We will be in Italy for two and a half weeks in October. I am looking for a place to stay in Rome for four days. Do any of you have suggestions? All of the places that I have found seem extremely expensive. Thank you for your help.

Sandy


----------



## Conan (Feb 11, 2008)

If 210 euros/night is within your budget, we liked
Hotel Eliseo - -
Via di Porta Pinciana 30, opposite the Borghese Gardens


----------



## Jimster (Feb 11, 2008)

*Rome*

It depends on what you want-luxury or just a nice clean room.  We stayed at Rick Steve's favorite hotel in Rome last time-Hotel Aberdeen.  It was nothing special, but it was extremely clean and had a good buffet breakfast each morning.  The rate was less than 100 euros a night.  If you are looking for luxury, then this is not it.  I always wonder about people who travel in Europe and need a swimming pool and spa.  I don't go there for the pool or spa- I can get that at home.  I just want to be comfortable.


----------



## Simoncc (Feb 11, 2008)

rklein001 said:


> If 210 euros/night is within your budget, we liked
> Hotel Eliseo - -
> Via di Porta Pinciana 30, opposite the Borghese Gardens



I haven't stayed at this hotel (we stayed at the Beverley Hills Hotel) but did enjoy staying in the area around Villa Borghese.

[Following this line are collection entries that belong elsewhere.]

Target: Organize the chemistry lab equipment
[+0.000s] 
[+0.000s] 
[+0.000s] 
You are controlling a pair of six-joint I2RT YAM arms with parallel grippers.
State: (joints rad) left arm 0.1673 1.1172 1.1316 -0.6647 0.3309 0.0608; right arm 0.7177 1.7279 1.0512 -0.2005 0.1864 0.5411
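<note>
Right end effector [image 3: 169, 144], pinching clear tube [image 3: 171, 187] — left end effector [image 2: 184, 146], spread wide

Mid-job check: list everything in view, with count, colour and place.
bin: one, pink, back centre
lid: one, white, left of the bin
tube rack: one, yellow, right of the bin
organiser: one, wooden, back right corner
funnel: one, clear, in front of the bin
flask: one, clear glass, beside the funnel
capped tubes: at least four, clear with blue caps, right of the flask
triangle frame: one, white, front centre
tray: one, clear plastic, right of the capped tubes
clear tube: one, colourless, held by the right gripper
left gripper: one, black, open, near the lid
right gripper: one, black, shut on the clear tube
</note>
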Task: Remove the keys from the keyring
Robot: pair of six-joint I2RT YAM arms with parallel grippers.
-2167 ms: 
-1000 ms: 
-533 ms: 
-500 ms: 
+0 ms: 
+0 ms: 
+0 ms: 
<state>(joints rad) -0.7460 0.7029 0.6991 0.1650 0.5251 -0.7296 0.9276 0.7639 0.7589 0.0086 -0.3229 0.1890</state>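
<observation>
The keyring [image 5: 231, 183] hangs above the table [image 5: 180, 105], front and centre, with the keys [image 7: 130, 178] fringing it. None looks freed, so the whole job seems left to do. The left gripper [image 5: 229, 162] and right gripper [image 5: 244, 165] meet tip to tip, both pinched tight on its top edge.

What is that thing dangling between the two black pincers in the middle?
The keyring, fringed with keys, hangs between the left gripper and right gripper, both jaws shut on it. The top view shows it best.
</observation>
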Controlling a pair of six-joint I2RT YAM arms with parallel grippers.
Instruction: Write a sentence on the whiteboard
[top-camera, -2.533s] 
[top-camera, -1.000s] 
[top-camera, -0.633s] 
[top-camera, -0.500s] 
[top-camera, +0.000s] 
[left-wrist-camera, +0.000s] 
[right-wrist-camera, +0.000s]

The main tourist attractions are within reach but the Gardens and surrounding area are away from most of the crowds.


----------



## beejaybeeohio (Feb 11, 2008)

*Piazza Navona choice*

We stayed at the Residenza Canali dei Coronorai this past summer.  We were in a terrace room @ 160 euros/nite less 15 because we paid cash.  Rates are probably higher in Oct.  No elevator, but a wonderful breakfast and great staff.  Check out reviews on Trip Advisor.


----------



## hibbeln (Feb 11, 2008)

Aim for being in the area of the Piazza Navona or Pantheon.  These are both great areas, right in the heart of "Old" Rome.  Very atmospheric with plazas, fountains, sidewalk cafes, cobblestoned winding streets....LOVELY!  And plenty of "budget" accomodations.  The best thing is that you can easily walk to all the sights....from the Spanish Steps to the Forum to the Vatican.
We rented a flat here
www.palazzo-olivia.it
for the 3 or 4 nights we were in Rome (can't remember now!) and thoroughly enjoyed it.


----------



## pwrshift (Feb 11, 2008)

One of my daughters was on the Rome Steves tour and they stayed at Sonya Suites and quite enjoyed it.  They got an extra night for 70 euros, but the regular rate may be a little higher.  Another daughter stayed at another of his favourites - the Aberdeen - but found it not a 'spacious' as the Sonya...both in similar locations not too far from the train station.

Brian

http://www.sonyasuite.com/en/index.htm


----------